ACTIVITY — In the entries below, find each line where the word "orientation" appears and give only the total count of such lines.

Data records

+ + + + + + +

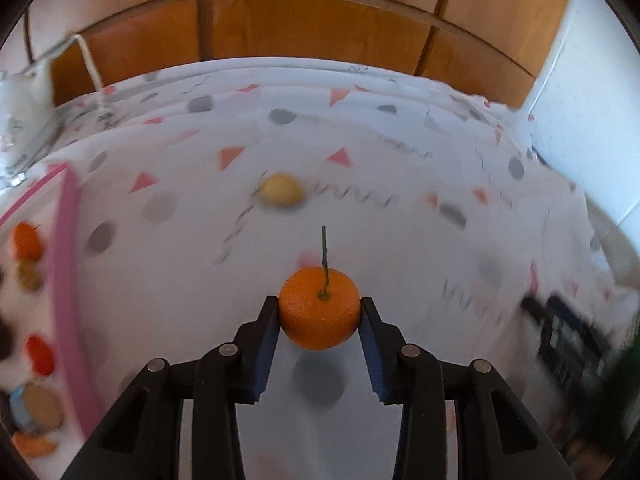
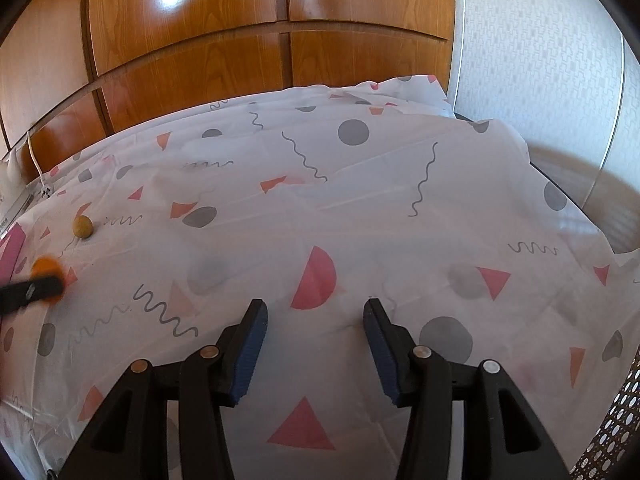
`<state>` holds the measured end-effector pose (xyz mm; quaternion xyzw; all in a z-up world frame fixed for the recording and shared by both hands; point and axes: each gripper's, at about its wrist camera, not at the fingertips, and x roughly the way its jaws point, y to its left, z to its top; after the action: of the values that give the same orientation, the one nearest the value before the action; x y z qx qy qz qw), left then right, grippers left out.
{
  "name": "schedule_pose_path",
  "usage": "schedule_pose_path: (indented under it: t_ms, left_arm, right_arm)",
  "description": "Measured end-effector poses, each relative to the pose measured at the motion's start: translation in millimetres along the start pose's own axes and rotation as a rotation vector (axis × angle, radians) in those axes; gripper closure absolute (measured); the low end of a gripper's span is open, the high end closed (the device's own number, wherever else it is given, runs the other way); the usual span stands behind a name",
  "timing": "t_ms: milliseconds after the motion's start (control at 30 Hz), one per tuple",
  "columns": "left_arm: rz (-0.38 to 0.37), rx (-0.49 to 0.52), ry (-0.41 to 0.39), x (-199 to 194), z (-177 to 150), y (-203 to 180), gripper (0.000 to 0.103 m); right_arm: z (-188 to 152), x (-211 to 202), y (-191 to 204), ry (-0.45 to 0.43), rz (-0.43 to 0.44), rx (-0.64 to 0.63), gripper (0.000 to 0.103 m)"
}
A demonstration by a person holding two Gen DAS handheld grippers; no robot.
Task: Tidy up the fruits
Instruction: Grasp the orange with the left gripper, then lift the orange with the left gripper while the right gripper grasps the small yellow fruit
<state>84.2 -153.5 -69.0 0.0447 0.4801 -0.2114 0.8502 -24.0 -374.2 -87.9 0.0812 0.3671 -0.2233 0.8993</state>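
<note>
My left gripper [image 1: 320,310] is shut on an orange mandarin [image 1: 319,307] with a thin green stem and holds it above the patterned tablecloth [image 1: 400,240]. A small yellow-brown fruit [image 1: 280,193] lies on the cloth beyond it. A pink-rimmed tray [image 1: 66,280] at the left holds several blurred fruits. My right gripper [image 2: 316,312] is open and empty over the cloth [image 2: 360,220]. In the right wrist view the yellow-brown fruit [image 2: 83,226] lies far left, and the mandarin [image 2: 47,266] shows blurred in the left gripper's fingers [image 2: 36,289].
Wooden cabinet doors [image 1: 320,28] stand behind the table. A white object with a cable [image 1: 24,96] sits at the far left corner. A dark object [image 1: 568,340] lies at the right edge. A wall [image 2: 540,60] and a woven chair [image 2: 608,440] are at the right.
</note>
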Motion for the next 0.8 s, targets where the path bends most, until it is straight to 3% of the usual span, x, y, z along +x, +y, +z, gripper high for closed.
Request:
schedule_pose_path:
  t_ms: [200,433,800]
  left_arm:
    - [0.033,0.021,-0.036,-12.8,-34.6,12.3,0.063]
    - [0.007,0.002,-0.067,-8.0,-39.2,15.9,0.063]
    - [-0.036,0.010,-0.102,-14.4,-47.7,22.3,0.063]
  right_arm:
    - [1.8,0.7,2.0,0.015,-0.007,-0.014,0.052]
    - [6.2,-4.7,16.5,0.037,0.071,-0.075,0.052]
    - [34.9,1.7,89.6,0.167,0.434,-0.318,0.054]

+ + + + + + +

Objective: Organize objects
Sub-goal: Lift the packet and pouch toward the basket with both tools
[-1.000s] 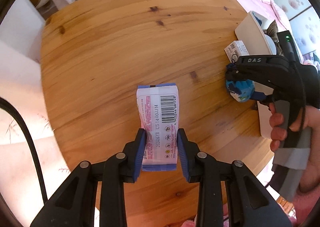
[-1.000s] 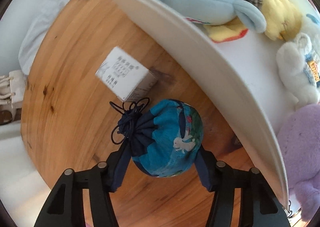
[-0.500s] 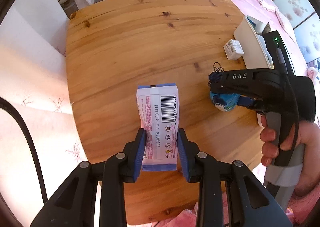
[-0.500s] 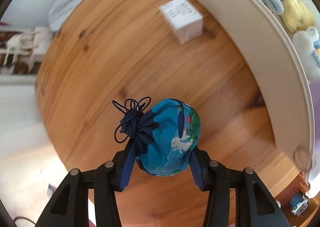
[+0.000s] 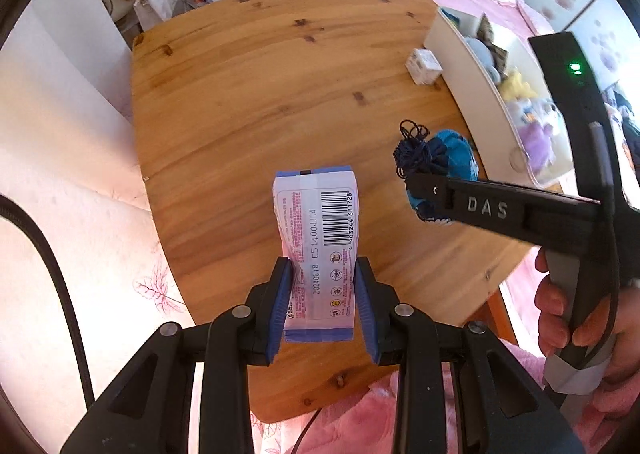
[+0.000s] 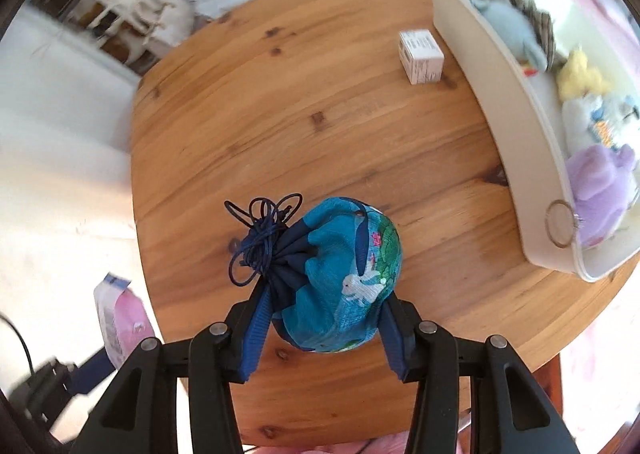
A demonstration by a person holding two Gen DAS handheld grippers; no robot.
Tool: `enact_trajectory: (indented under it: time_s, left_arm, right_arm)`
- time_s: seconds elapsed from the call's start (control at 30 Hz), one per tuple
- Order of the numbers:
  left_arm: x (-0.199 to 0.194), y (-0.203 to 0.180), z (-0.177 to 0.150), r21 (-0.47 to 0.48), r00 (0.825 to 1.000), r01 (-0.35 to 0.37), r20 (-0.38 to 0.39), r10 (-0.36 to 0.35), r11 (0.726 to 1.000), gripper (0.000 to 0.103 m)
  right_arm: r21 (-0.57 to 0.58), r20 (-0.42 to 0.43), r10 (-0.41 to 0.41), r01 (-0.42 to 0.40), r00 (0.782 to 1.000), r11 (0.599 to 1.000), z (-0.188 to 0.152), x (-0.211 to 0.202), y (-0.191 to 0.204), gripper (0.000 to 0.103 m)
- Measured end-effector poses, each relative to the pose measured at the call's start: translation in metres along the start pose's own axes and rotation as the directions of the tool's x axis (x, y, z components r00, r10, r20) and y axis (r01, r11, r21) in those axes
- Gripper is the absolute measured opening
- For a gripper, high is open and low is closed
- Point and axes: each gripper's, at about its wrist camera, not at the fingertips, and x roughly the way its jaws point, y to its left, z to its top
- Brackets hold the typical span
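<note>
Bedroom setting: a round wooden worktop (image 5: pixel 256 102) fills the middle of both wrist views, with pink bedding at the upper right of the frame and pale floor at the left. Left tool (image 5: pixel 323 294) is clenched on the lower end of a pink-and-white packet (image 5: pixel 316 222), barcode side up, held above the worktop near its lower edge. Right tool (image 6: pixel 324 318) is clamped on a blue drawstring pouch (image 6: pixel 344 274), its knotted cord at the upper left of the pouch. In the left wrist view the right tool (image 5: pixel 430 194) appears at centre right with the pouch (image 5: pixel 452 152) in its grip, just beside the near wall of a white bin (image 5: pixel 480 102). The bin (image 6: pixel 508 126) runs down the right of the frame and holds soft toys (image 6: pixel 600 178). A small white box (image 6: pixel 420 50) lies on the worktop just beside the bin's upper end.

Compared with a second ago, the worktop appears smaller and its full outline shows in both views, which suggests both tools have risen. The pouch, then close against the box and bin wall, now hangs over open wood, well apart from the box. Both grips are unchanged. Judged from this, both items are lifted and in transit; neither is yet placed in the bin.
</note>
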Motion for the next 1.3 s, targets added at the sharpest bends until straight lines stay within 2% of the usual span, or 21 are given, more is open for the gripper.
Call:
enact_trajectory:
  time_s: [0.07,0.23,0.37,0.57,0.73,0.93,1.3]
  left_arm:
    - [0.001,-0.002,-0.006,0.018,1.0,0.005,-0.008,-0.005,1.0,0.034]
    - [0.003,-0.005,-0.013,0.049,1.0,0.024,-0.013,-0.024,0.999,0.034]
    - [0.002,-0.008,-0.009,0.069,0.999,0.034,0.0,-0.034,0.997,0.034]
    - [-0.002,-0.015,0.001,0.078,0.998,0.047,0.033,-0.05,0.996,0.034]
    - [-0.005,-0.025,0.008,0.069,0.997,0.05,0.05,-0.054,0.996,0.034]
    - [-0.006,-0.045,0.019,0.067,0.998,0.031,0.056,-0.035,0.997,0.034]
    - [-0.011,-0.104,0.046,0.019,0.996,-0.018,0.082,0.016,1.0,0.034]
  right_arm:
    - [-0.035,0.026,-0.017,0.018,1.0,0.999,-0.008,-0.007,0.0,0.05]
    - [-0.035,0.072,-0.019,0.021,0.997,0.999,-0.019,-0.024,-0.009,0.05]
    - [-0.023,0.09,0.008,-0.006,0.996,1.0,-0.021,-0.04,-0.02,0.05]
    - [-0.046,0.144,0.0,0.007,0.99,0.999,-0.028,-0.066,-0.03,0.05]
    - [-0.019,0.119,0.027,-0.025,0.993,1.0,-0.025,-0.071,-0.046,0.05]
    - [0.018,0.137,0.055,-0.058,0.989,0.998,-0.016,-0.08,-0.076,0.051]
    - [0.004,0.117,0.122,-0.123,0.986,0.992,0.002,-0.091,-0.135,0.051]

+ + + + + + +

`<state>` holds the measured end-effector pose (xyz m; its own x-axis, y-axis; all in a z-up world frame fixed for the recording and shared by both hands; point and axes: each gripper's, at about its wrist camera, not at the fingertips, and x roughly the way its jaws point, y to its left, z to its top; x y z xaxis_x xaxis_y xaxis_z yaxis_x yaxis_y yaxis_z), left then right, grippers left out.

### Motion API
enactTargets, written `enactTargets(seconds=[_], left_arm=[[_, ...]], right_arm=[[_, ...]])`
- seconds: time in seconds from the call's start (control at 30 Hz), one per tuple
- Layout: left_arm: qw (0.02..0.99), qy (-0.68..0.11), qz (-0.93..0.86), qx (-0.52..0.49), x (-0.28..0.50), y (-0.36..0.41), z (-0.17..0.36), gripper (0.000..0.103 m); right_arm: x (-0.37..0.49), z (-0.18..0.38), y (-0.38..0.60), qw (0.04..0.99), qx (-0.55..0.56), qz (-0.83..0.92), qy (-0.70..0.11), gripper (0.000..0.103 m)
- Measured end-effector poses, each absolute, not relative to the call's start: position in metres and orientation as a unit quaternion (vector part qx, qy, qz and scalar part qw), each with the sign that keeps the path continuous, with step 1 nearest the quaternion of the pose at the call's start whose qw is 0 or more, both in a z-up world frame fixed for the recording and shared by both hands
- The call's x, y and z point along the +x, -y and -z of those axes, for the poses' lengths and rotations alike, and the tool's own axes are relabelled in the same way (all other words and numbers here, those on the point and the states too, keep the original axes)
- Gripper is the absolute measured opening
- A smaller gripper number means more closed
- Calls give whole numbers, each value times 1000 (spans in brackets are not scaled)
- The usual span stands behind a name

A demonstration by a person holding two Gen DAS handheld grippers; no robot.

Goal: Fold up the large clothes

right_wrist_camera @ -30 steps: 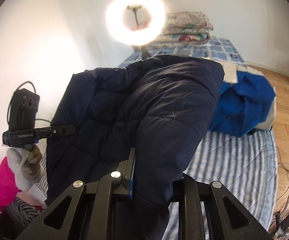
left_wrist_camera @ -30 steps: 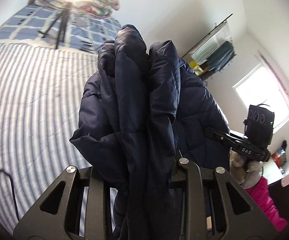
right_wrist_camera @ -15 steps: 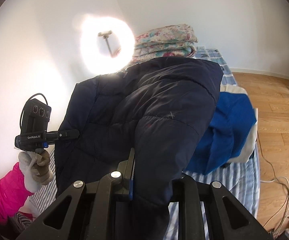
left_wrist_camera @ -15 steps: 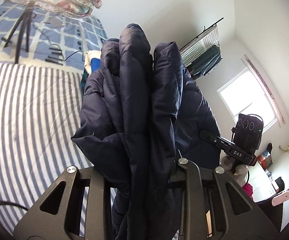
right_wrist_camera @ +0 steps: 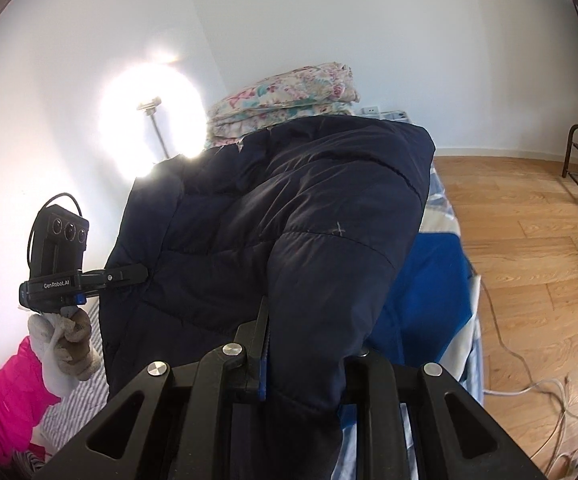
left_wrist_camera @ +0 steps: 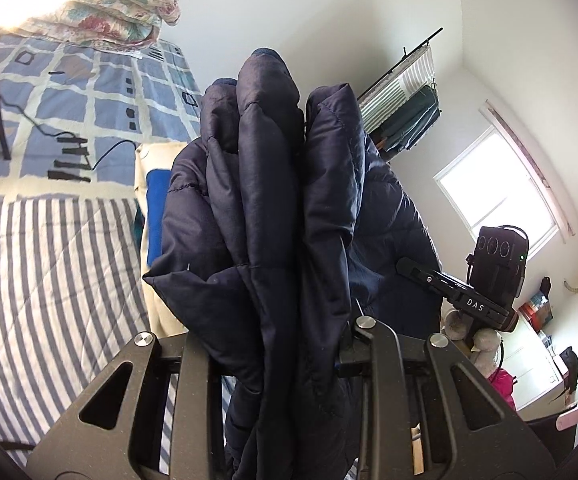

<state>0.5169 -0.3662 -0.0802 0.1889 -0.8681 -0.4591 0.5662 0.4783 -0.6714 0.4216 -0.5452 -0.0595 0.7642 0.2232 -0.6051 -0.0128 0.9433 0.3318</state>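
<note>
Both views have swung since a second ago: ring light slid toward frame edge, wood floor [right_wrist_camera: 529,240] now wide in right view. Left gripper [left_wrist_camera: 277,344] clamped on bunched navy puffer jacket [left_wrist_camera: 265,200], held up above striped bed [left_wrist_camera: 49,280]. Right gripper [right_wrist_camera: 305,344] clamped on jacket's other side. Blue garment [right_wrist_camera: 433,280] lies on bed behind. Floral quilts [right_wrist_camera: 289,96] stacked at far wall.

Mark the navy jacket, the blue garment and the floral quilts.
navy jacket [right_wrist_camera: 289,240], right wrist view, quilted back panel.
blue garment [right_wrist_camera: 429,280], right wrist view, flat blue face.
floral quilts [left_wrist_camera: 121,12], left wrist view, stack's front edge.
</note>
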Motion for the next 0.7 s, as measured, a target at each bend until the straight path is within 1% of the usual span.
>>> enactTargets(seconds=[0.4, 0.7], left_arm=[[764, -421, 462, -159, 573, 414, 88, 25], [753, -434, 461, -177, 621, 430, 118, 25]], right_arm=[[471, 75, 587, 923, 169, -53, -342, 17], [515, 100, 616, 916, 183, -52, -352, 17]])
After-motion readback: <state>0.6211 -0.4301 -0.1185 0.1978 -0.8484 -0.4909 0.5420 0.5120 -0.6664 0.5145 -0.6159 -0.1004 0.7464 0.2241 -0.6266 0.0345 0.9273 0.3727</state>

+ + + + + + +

SOLUTION FOR THIS EXERCISE — 2